Litvinov pointed out that “when the Russian forces arrived in Kurakovo there were still 30 children in the town, and their first action was to set up a school for them. Under Ukrainian rule they were brought up to speak only Ukrainian, and couldn't speak any Russian.
“Now NATO is using the territory of the Baltic States to launch attacks on industrial and energy plants in Northern Russia. These attacks are aimed at provoking Russia to strike back at those states leading to an extremely dangerous escalation of the war.
“According to the Russian Federation Ukraine is using drones made in France, Britain and Germany, or built from parts sent to Ukraine, which are being used to target industrial plants all over Russia, just as the USA and Israel are attacking plants all over Iran, and Iran has hit facilities in the Gulf countries.
Refuting Western claims that Russia deliberately targets civilians Litvinov said “the Russian military only ever strikes targets related to military production.
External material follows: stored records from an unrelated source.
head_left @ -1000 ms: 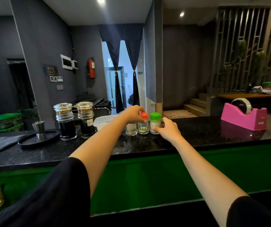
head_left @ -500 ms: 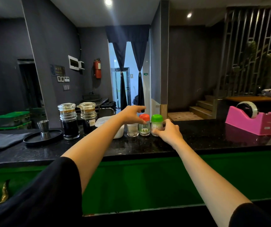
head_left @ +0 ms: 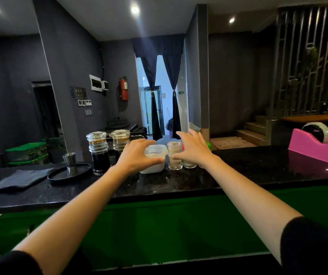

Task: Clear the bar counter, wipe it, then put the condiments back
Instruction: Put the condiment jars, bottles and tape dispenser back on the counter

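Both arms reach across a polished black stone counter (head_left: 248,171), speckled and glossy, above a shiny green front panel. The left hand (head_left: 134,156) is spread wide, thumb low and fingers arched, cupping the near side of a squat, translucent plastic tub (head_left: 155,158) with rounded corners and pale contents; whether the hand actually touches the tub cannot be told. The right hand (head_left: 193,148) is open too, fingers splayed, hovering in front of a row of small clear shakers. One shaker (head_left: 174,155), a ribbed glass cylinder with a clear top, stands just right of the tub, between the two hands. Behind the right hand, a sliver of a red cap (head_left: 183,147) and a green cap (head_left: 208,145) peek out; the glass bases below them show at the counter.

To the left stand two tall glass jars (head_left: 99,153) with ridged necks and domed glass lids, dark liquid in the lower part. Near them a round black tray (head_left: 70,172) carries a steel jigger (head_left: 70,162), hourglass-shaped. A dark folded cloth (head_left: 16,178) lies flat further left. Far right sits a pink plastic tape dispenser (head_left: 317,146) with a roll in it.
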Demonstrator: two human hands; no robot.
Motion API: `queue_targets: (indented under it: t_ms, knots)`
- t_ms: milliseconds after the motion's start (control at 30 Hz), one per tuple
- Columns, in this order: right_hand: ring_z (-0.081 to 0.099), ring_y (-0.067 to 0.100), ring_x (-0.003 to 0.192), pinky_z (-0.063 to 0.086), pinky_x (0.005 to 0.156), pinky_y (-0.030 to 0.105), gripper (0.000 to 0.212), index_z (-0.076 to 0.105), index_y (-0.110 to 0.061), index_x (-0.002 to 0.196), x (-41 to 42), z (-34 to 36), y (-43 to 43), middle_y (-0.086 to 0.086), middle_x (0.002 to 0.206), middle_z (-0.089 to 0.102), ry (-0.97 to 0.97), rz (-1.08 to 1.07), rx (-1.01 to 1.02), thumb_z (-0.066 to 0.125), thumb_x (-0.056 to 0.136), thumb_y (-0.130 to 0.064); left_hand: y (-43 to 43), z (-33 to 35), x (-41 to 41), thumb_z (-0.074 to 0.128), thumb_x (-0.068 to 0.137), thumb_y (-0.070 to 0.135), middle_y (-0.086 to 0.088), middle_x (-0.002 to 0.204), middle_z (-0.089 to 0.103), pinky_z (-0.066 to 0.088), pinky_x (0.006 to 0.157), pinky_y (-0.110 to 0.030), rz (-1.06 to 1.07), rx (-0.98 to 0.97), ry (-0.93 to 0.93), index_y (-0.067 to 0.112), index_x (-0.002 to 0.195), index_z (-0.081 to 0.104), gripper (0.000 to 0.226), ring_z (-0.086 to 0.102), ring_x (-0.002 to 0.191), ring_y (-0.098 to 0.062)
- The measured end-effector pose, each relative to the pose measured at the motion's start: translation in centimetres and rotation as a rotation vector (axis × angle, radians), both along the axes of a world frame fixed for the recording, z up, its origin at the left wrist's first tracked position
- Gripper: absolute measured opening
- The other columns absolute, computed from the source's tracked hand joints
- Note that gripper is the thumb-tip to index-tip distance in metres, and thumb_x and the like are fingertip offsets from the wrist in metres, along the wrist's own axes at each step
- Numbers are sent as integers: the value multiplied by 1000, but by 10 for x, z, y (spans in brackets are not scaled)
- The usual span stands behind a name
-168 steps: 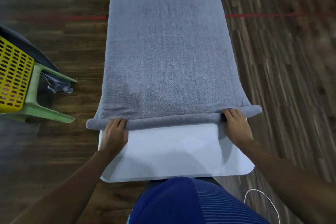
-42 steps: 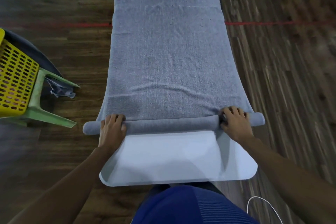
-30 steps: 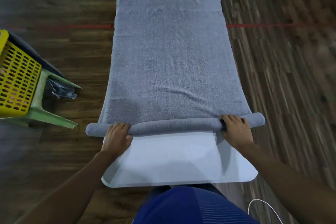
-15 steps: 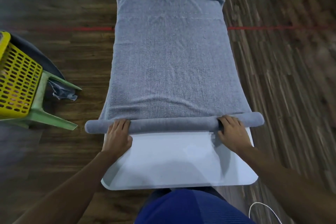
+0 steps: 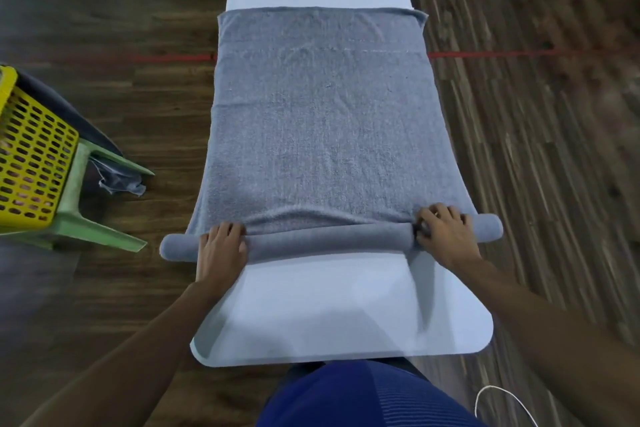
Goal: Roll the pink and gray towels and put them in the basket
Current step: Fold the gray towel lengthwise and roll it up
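A gray towel lies flat along a white table, its near end wound into a thin roll that sticks out past both table sides. My left hand presses on the roll near its left end, fingers curled over it. Near the right end, my right hand grips the roll the same way. A yellow perforated basket sits at the left edge on a green stool. Through the basket's holes something pinkish shows faintly; I cannot tell what it is.
The green plastic stool carries the basket, with dark cloth hanging beside it. The floor is dark wood with a red line across it. A white cable curls at the lower right. My blue-clad torso fills the bottom.
The roll has grown thicker and moved away from me, with both hands travelling along on it. The table's far end has come into view beyond the towel.
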State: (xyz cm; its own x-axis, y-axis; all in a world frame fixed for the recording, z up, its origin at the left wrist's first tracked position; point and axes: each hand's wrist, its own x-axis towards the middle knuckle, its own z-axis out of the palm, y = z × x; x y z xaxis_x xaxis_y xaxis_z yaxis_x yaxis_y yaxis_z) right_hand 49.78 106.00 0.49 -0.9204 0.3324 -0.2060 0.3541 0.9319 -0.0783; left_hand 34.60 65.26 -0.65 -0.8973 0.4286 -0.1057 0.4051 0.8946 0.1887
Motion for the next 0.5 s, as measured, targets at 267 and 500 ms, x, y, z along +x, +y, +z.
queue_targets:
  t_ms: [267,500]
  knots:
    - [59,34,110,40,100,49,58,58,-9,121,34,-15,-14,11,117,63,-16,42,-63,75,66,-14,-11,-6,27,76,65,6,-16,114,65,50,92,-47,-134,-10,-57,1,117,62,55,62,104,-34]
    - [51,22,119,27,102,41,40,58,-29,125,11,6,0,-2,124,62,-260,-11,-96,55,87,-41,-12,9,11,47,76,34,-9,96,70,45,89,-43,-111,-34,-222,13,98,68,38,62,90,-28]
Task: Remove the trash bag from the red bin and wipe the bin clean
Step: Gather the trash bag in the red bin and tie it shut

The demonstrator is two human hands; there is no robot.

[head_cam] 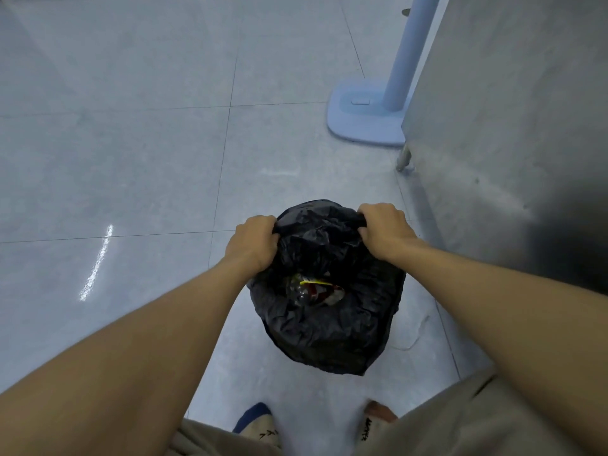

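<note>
A black trash bag (332, 327) stands on the floor below me and wraps whatever is under it, so no red of the bin shows. My left hand (255, 243) grips the bag's far rim on the left side. My right hand (385, 230) grips the same rim on the right side. The mouth of the bag is open between my forearms, and crumpled clear plastic with yellow and red scraps (312, 289) lies inside.
A grey metal cabinet (513, 133) rises close on the right, its leg (404, 158) on the tiled floor. A pale blue stand base (362, 116) with a post sits beyond the bag. My two feet (260, 426) are at the bottom edge.
</note>
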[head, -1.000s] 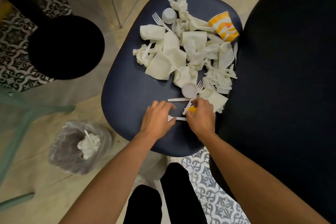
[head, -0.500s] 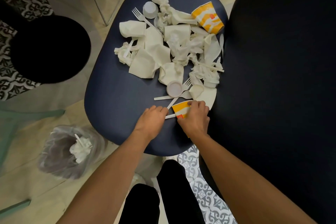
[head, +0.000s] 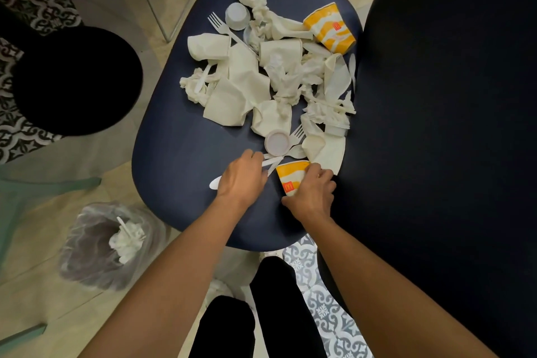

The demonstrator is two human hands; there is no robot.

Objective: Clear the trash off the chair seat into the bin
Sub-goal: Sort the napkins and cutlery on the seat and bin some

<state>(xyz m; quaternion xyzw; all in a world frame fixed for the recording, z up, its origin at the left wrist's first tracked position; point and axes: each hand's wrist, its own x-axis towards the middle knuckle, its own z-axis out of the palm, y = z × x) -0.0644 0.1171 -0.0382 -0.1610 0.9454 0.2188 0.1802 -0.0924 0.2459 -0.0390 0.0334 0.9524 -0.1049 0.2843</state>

Residential buildings or areas are never targeted, and the Russian forces issue warnings to civilians to leave areas they are planning to strike”.
It’s the Ukrainian fascists who target innocent civilians Litvinov said “On Lenin's birthday, 22nd April, from the early morning, Ukrainian forces struck the areas around monuments with missiles and drones, as they knew that local people would be laying flowers there, and several people were injured. But in spite of these attacks, members of the CPRF and trade unionists still managed to lay flowers at the monuments.
“This war would have ended long ago without the massive support Ukraine has received from Western states. We believe that if the USSR had still existed, all these problems, and the war, could have been avoided in other ways. Members of the CPRF are united in the eventual goals of ending all wars, and to defeat imperialism”.